If asked if I’m a primitivist I’d answer that I am, although the term is not really satisfactory. I prefer anticivilizationist, though that has its problems too. Labels are quite the pain in the ass. At one point I stopped calling myself an anarchist because I didn’t agree with most anarchists but I did start calling myself an anarchist again eventually—the name belongs to me as much as anyone else.
Primitivism is an extreme response to an extreme situation of industrialism out of control. For me, simply critiquing the present techno-structure is not enough: I want to begin to dismantle it. How far do I want to go? How far can we go? I don’t know. That remains to be seen.
I grew up in the fifties and sixties, the last era of unvarnished techno-optimism. Not that there isn’t a strong, even omnipresent, pro-tech sentiment today. But it has been tempered by a widespread realization of the extent to which industrialism has degraded the planet’s ecology.
I began to move toward a primitivist position in the early eighties under the influence of the Fifth Estate and writers such as Perlman, Ellul, Camatte, and Zerzan. However, these writings only gave me a theoretical basis for what I already intuitively knew: civilization is an integral part of alienation. In other words, my instinctive dislike of techno music is completely normal.
In the anarcho-primitivist milieu no theoretical orthodoxy reigns. Influences are wide-ranging, from post-situationist to Stirnerist to taoist, deep ecologist, classical class struggle libertarian-communist, to the approach of John Zerzan. There is no lack of room for anyone who wants to carve out a space!
In recent years the Fifth Estate, which in the seventies and eighties did much to set the basis of a primitivist approach, has moved to a less radical, or in a term employed by FE editor Peter Werbe, a more "modest" outlook. In the letters column of the previous Anarchy, a correspondent of Werbe’s quotes him as saying: "At present, I feel a little foolish advocating the end of civilization when what that looks like is Congo or Afghanistan." Congo or Afghanistan?
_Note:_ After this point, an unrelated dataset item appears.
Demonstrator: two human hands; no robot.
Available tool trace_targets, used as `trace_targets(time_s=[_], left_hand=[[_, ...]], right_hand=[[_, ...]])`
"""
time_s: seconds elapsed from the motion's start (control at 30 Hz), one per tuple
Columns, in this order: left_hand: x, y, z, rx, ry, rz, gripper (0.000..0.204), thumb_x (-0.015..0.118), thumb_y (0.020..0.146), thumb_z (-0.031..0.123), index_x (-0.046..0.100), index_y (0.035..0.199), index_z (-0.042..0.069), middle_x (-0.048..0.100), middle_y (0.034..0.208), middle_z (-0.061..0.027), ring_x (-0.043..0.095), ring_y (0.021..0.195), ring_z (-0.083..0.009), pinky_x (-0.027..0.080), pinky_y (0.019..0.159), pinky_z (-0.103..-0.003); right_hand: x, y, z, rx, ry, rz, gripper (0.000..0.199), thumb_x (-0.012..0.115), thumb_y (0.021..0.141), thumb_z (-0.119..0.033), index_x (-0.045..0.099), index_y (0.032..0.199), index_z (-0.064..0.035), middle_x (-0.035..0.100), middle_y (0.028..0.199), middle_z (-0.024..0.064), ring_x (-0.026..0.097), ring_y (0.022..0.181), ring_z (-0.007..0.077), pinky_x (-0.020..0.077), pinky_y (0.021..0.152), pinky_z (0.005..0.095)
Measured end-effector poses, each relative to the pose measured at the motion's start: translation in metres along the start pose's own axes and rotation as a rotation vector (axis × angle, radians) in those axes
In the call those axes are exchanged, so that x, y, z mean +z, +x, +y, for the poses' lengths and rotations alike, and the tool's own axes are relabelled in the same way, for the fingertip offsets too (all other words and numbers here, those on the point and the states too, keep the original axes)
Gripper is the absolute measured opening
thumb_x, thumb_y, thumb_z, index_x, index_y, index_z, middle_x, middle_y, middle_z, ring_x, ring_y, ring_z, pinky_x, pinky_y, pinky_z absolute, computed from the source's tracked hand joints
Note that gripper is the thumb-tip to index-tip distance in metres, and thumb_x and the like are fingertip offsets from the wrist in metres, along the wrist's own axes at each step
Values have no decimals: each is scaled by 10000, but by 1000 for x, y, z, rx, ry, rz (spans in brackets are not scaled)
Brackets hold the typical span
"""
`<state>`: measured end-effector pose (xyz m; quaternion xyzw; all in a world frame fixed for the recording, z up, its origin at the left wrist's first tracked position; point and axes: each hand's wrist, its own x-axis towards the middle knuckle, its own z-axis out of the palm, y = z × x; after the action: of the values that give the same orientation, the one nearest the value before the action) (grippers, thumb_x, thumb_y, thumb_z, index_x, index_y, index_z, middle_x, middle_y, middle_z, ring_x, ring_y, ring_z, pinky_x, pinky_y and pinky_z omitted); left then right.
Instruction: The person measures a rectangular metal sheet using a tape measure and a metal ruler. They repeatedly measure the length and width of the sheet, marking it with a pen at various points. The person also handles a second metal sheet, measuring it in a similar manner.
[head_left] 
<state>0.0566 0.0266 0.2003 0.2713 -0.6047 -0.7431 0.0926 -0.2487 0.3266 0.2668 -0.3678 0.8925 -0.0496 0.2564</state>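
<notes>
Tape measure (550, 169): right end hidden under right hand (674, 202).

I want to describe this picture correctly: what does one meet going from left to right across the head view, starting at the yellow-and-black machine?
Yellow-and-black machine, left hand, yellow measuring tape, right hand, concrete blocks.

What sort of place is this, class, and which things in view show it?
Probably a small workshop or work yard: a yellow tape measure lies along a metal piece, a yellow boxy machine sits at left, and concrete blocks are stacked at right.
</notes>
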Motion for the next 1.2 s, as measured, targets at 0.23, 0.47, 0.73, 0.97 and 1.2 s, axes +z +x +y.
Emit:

In the Congo a regional war is taking place involving half a dozen states. Acting as a perk for Zimbabwe’s participation, for example, is access to diamond mines. In Afghanistan various radical Islamic outfits formerly fighting the Soviets subsequently began fighting among themselves. The last I heard the Taliban were clutching copies of the Koran, not old Fifth Estate reprints from the eighties.
My outlook is not premised on the lifeways of specific primitive groups or a belief in the existence of a past golden age of humanity in harmony with nature (although this may have occurred). It is based on trying to achieve the kind of world I desire along with others. But I also believe it valuable to examine groups which have lived in less encumbered ways, and in coming years I hope to do more anthropological reading.
Although a critique of technique/technology is clearly fundamental, a danger exists of emphasizing technology to the detriment of other aspects of domination. Such is the case in the works of Jacques Ellul and Ellul-influenced Ted Kaczynski. On the other hand Ellul does show convincingly that power in modern society is predominantly in the hands of technocrats rather than economic or political movers and shakers.
Agriculture remains a controversial question. Whether one prefers an agricultural or a hunter-gatherer approach, agriculture will continue to play a role for a considerable time to come, as a transitional phase if not always an end in itself. In Quebec much traditional land lies fallow because market forces make it too expensive to grow crops. Subsistence farming has a long history in Quebec and people could renew this tradition as a way of achieving local autonomy. Some cultivated land could also be simply abandoned to the wild.
Primitivism is a more radical, more negative approach than mainstream anarchism which continues to confine its goal to self-managing the current structure, or one that is slightly modified. If the goals of primitivists appear even less likely to be achieved than those of more conventional radicals, the fact is that today revolutionaries of all stripes are far from achieving their goals. I see no need to moderate my approach just because we live in non-revolutionary times.
Living in the city, it is impossible to avoid the corrosive effects of urban alienation. I attempt to attenuate them by avoiding computers, by walking when possible, and by staying in contact with city green spaces. At last year’s local anarchist book fair I participated in a panel on the subject of the Internet. I argued that it would be preferable to foster face-to-face communication instead. I also do book tables at which I sell selected books and magazines.
Well, the scope of this hastily written article has been modest. Hopefully this special issue on such an important topic will lead to a fruitful debate.